NEW DELHI: India’s all-powerful censor board is planning a lighter approach to Bollywood after decades chopping tens of thousands of film scenes, from onscreen kisses to violent endings.
Set up by British rulers in the 1920s to block US movies with anti-colonial sentiment, the board went on to cut Indian films as much for their supposedly racy content as for their political overtones.
But as the country rapidly modernises, the government must walk the tightrope of catering to a more liberal, youthful India without angering still deeply conservative strands of society.
“The rules are old. We have to write them with a modern and honest outlook. The Indian value system has changed hence censor rules must change,” admitted R Singh, joint secretary of the film department in New Delhi.
The government attempted to show its more open-minded approach at the recent “Cut-Uncut” festival in the capital, which screened originally censored film clips for the first time as part of Indian cinema’s centenary celebrations.
Directors such as Ramesh Sippy, who made the Hindi action blockbuster Sholay in 1975, also had the chance to vent their anger at censorship culture.
Sippy said he was forced to change his film’s plotline at the insistence of the censors, who decided it was too violent.
“The board said: ‘We will tell you how to end the movie’, and I was forced to shoot the ending again. I realised that if I keep fighting, my film’s release will not be allowed.”
K Hariharan, a critically-acclaimed filmmaker from south India, said he felt like “an anxious student waiting for his performance card” whenever censors watched his film.
He thinks it is time to disband the board, which he sees as a colonial remnant that restricts freedom of expression – an idea that the government may slowly be agreeing with.
“This whole business of brutally chopping scenes or forcing the filmmakers to alter the climax will have to end,” said Singh, who oversees the task of issuing certificates to all Indian movies.
A more relaxed approach is already allowing filmmakers to experiment.
Aamir Khan tested the limits in 2011 with comedy Delhi Belly, a film that outraged conservative critics for its toilet humour and dialogue strewn with profanities, which surprisingly passed the censors uncut.
Despite protests at cinemas and even a court case on charges of obscenity and insulting religion, the movie ran to full houses and became a cult hit for its reflection of young people in modern, urban India.

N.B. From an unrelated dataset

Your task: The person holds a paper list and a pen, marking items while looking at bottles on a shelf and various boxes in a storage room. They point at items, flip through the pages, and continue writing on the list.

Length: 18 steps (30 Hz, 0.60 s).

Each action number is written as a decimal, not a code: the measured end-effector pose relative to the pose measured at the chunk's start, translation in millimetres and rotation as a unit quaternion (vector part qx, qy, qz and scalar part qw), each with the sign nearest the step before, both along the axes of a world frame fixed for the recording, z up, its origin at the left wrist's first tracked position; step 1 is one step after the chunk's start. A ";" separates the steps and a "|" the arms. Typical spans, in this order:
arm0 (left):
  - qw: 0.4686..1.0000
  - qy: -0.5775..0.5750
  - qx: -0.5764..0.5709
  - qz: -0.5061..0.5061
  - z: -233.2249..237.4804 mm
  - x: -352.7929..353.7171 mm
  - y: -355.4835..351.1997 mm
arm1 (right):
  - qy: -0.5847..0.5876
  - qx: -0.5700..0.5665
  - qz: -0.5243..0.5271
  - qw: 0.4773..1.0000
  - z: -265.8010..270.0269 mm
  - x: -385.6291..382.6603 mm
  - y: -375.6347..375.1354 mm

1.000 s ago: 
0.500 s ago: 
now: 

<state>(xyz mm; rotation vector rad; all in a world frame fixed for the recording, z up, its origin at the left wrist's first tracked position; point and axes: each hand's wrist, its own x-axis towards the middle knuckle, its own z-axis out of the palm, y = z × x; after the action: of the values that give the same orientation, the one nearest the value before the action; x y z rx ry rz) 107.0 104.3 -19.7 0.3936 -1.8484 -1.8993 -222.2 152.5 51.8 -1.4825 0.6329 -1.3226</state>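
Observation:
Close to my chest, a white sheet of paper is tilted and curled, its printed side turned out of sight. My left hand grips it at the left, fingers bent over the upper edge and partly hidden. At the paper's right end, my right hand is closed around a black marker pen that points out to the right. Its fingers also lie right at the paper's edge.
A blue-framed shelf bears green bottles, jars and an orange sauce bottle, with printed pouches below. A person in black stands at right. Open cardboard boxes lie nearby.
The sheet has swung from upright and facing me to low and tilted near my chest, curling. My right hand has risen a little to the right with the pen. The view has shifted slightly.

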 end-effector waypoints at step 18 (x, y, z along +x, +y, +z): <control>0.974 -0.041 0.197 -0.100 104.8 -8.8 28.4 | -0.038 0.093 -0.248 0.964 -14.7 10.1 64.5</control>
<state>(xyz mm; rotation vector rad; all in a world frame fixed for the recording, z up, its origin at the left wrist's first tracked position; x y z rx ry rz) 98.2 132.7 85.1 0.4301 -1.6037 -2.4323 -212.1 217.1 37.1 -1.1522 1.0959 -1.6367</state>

Censors admit that regulating content is becoming an unwieldy job in a country of 1.2 billion, which has witnessed an explosion in its television and media industry along with growing Internet access.
In the last two decades, the country went from having two just state-run channels to nearly 400 private ones, and filmmakers are increasingly keen to get their work on the small screen to generate more revenue.
But as censor board chief Pankaja Thakur points out, they run a greater risk of being chopped on television.
In April last year The Dirty Picture, a popular film about the life of a 1980s Indian soft-porn star, was stopped hours before its television premiere after two court petitions objected to its content.
It took 60 cuts before it was allowed on to the screen.
“Television is a much more mass medium than the movie halls, so we have to ensure that content on TV is suitable,” Thakur said.
The censors’ dilemma reflects a larger debate about freedom of expression in India, which is proud of its status as the world’s largest democracy but can also be quick to enact bans for fear of provoking agitation.
In 2011, northern states banned Aarakshan, which tackled the thorny issue of caste quotas in government jobs and education, because they said it “could incite civil disorder and violence”.
Southern Tamil Nadu state in January forced spy thriller Vishwaroopam out of cinemas after Muslim groups complained that they were portrayed negatively, until the director finally agreed to make alterations.
Objections to sex or nudity have mainly come from conservative Hindu groups who see themselves as champions of traditional Indian values – and censors too still see their role partly as one of “moral guardianship”.
They recently decided to take a more stringent approach to the “item number” – a sexually-charged song-and-dance sequence that has come under growing fire as India debates its treatment of women after a spate of shocking sex crimes.
Others say it is up to the filmmakers and audiences to bring about a change.
“Ours is a really difficult job,” said Thakur.
“We want to have a liberal approach and respect artistic endeavour, but at the same time we have to address the smallest possible objection.”